Provident Fund (PF) is a statutory deduction to be done by employers as per the rules made by the Government of India. According to the PF rules, both the employee and the employer make a contribution to the PF fund of the employee. Every month, the contributed amount gets added to the balance of the employee. The PF contributions earn a fixed interest (9% p.a.) and accumulate over the span of service of an employee. The intention is to encourage employees to save for retirement, pension, etc.
In most cases, the Government (PF Board) collects this amount and keeps it in the employee's name. After an employee retires, all the contributions made by the employee along with interest are paid back to the employee. This is handled by the PF Board, and the employer or company has no role to play in it.
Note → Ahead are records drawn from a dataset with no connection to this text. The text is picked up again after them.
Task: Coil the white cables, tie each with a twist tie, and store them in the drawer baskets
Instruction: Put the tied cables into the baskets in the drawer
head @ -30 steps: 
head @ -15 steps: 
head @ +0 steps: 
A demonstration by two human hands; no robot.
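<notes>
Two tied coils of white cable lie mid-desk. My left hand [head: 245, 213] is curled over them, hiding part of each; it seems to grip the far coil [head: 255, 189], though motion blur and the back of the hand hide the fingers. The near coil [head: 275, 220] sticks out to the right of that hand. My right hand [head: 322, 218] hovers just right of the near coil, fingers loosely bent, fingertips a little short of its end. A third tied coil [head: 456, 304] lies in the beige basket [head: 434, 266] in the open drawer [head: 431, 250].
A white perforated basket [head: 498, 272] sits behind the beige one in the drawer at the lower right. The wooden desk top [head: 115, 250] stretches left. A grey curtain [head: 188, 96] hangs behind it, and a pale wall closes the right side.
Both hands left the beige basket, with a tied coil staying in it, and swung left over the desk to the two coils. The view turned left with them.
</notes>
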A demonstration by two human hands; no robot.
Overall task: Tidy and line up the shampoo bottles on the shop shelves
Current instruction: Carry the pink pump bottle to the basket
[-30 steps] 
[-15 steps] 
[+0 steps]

For example, if my basic salary is Rs. 100/-, then I should contribute Rs. 12 as my PF. This amount will be deposited into my PF account. Along with my contribution, my employer also makes a matching contribution of Rs. 12/- into my account. So, every month, my PF account increases by Rs. 24 (12 - my contribution, 12 - my employer's contribution) until the end of service.
Any salary revisions will automatically lead to changes in the PF contribution. However, if the salary changes are made to components that are not part of the basic salary, there is no impact.
According to the PF rules, all employees who draw a PF Basic of less than 7500 must contribute to PF. This is mandatory.
For employees having a PF Basic more than 7500, the deduction/contribution is voluntary. If they wish, they can opt for the deduction. Otherwise, there need not be any deduction (from both the employee and employer perspective).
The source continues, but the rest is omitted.